Obviously, the true target of Franken's jab was not a single Fox News commentator, but all of the Irish Americans who came to these shores in the 19th century. They came searching for freedom and prosperity, for a chance to remake their lives after the disastrous potato famine of he 1840s -- a famine which reduced the population of Ireland by a quarter. Alas, when they arrived on our shores, Irish immigrants encountered exploitation, resentment, and the cruelest forms of intolerance."
Who are you trying to reach?
Deluded,medicated,half-witted,slow maladjusted human beings,of Irish descent?
It is no surprise,that a weapon was named after the better stock of the family!
Ty Davis
Scottsdale,AZ.

Anonymous said...

Maybe the "Slow" in "Slowbama" was part of a strategy, but I would be surprised that in your current state of mind you would be able to notice.

From the WSJ editorial !
"The speech assumed the audience was intelligent. This was a compliment, and I suspect was received as a gift. It also assumed many in the audience were educated. I was grateful for this, as the educated are not much addressed in American politics.

Here I point out an aspect of the speech that may have a beneficial impact on current rhetoric. It is assumed now that a candidate must say a silly, boring line -- "And families in Michigan matter!" or "What I stand for is affordable quality health care!" -- and the audience will clap. The line and the applause make, together, the eight-second soundbite that will be used tonight on the news, and seen by the people. This has been standard politico-journalistic procedure for 20 years.

Mr. Obama subverted this in his speech. He didn't have applause lines. He didn't give you eight seconds of a line followed by clapping. He spoke in full and longish paragraphs that didn't summon applause. This left TV producers having to use longer-than-usual soundbites in order to capture his meaning. And so the cuts of the speech you heard on the news were more substantial and interesting than usual, which made the coverage of the speech better. People who didn't hear it but only saw parts on the news got a real sense of what he'd said.

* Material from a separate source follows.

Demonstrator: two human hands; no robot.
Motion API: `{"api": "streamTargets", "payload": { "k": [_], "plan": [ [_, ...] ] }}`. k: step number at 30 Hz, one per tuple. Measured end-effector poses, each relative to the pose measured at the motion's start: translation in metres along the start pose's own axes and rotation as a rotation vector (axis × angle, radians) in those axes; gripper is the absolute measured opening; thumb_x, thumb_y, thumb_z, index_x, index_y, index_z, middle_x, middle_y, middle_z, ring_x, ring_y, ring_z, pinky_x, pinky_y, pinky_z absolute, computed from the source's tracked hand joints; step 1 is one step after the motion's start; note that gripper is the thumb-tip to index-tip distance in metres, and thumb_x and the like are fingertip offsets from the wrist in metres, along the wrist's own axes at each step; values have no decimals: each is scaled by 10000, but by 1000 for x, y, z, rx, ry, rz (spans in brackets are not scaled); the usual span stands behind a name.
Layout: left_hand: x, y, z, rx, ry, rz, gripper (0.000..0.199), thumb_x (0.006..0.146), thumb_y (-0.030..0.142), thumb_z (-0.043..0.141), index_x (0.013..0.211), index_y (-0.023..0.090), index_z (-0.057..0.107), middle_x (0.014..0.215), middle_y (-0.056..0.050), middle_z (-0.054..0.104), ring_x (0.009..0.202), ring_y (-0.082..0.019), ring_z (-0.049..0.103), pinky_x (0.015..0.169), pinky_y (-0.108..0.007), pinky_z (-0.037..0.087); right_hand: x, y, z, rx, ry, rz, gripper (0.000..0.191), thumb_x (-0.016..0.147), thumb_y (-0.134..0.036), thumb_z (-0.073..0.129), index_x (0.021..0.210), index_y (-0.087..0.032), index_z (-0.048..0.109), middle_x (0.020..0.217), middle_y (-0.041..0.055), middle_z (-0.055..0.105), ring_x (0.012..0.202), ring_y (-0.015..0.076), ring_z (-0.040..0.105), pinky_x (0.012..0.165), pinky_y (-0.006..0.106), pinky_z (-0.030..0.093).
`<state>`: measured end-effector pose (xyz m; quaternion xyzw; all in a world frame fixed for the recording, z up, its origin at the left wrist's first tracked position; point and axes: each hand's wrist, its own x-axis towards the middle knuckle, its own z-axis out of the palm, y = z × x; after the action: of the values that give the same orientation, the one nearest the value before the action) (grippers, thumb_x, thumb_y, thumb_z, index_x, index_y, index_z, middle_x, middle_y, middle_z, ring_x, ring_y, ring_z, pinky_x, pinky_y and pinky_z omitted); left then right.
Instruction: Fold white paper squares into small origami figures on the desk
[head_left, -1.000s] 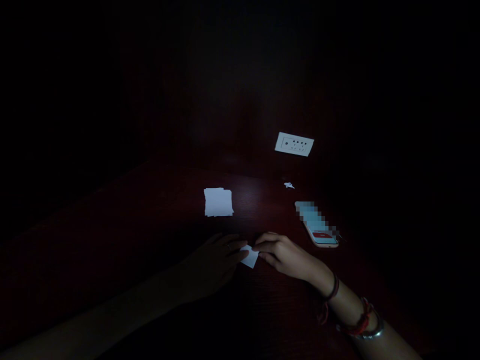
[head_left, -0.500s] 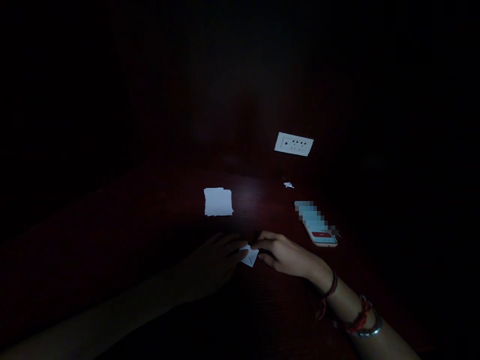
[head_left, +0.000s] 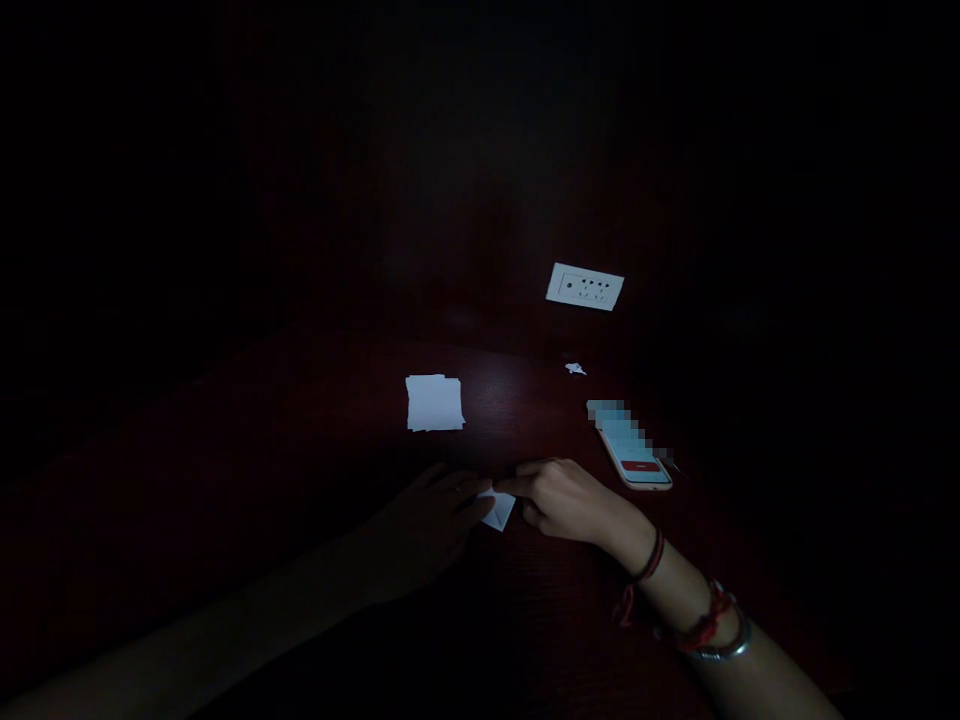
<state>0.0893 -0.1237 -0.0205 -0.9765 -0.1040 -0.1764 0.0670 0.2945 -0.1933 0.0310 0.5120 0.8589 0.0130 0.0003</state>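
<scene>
A small white folded paper (head_left: 499, 511) lies on the dark red table, turned like a diamond. My left hand (head_left: 439, 515), dim in shadow and wearing a ring, holds the paper's left corner between thumb and index finger. From the right, my right hand (head_left: 559, 500) touches the paper's top edge with an outstretched index finger; its other fingers are bent. Beyond my left hand lies a stack of white paper squares (head_left: 435, 403), its edges uneven.
To the right a phone (head_left: 634, 450) with a lit screen lies on the table (head_left: 510, 400). Behind it is a small crumpled white scrap (head_left: 575, 369). A white socket panel (head_left: 585, 287) is farther back. The surroundings are very dark.
My right hand has shifted slightly left and up, its index finger now farther along the paper's top edge. My left hand stays on the paper. The whole view has shifted slightly.
</scene>
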Motion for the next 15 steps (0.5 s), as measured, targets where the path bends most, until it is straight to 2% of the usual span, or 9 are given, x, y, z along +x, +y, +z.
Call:
{"api": "streamTargets", "payload": {
  "k": [15],
  "plan": [
    [-3,-1,2,-8,-56,-38,432,788,132,406,1211,216,379,1287,-32,376,1141,-224,353,943,-413,233,-8,1,-3,-10,-20,18,380,738,-94,426,1071,-230,548,923,44,603,814,159,560,640,238,380]
  ]
}}
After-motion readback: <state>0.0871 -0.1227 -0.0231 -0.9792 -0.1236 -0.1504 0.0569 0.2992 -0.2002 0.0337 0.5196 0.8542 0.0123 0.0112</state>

If Hillary or John McCain said something interesting, they'd get more than an eight-second cut too. But it works only if you don't write an applause-line speech. It works only if you write a thinking speech.

They should try it."

Joseph Cannon said...

The WSJ...? Isn't that owned by...

Well, that doesn't matter. The Sainted One may do that which the Evil One may not.

Here's my favorite comment of the evening...

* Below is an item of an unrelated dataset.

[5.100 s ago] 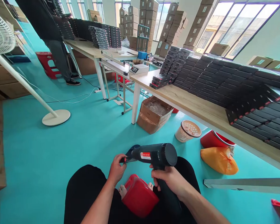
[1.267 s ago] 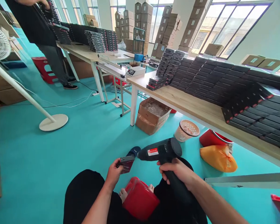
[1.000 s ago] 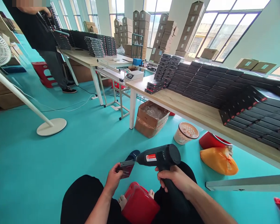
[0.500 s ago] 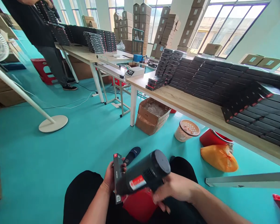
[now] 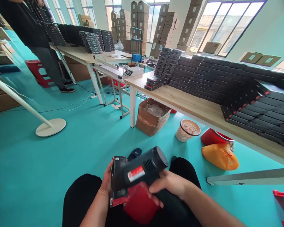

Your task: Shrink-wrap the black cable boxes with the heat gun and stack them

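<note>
My left hand (image 5: 106, 179) is closed around a flat black box (image 5: 119, 162) with a red band at its lower end. The box's broad face is turned up toward me, partly hidden by the gun. In my right hand (image 5: 167, 184) is a dark heat gun (image 5: 148, 165) with a red and white label, gripped by its handle. Its nozzle end points left, over the box and close to it; whether they touch I cannot tell. Below the gun, between my knees, part of a red seat (image 5: 142, 205) shows.
Stacked black boxes (image 5: 203, 75) line the wooden table (image 5: 191, 108) on my right. Beneath and beside it stand a carton (image 5: 148, 121), a waste basket (image 5: 187, 130) and an orange bag (image 5: 220, 156). A white fan stand (image 5: 50, 127) is at left. A person (image 5: 38, 41) stands at the far table.
My left hand has turned the box from its narrow side to its broad face. The heat gun has shifted slightly left with my right hand. The view has swung a little.
</note>
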A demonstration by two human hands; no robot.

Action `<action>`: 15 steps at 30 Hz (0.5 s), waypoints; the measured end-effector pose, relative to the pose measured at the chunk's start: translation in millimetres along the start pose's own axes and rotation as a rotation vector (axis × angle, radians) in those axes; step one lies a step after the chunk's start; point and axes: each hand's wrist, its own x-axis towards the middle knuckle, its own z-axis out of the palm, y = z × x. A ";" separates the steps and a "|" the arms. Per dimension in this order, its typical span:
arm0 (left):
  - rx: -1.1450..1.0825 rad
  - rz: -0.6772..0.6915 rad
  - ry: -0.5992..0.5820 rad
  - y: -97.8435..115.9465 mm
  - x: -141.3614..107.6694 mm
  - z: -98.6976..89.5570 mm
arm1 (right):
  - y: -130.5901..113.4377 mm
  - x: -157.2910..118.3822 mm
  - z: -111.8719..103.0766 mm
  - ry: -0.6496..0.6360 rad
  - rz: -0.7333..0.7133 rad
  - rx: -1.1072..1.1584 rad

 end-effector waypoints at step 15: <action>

"Who are you trying to reach?
Deluded,medicated,half-witted,slow maladjusted human beings,of Irish descent?"

Oh MAN. This is the funniest thing I've seen all week, with the possible exception of Stewie Griffen describing his mother's vagina. ("I even had room to twirl my cane as I came strolling out!")

If you really want to know what I was up to, why not show my piece to someone with an IQ over 115?

Speaking of Irish matters: Did you know that there were people who seriously thought that Jonathan Swift had intended "A Modest Proposal" to be read as a cook book?

(Go on. Ask me what Swift has to do with my piece. Please do. You'll really improve my opinion of your mental acuity.)

AitchD said...

Swift bought the Armour meat-packing plant in Minnesota. Franken's cousin's grandfather was Max "the boiled flankin" Factor, whose Lubavitcher lawyers hired gentiles to arrange the purchase. Am I right?

Joseph Cannon said...

H, sometimes you're so dry that even I have a hard time deciding if you are just being droll.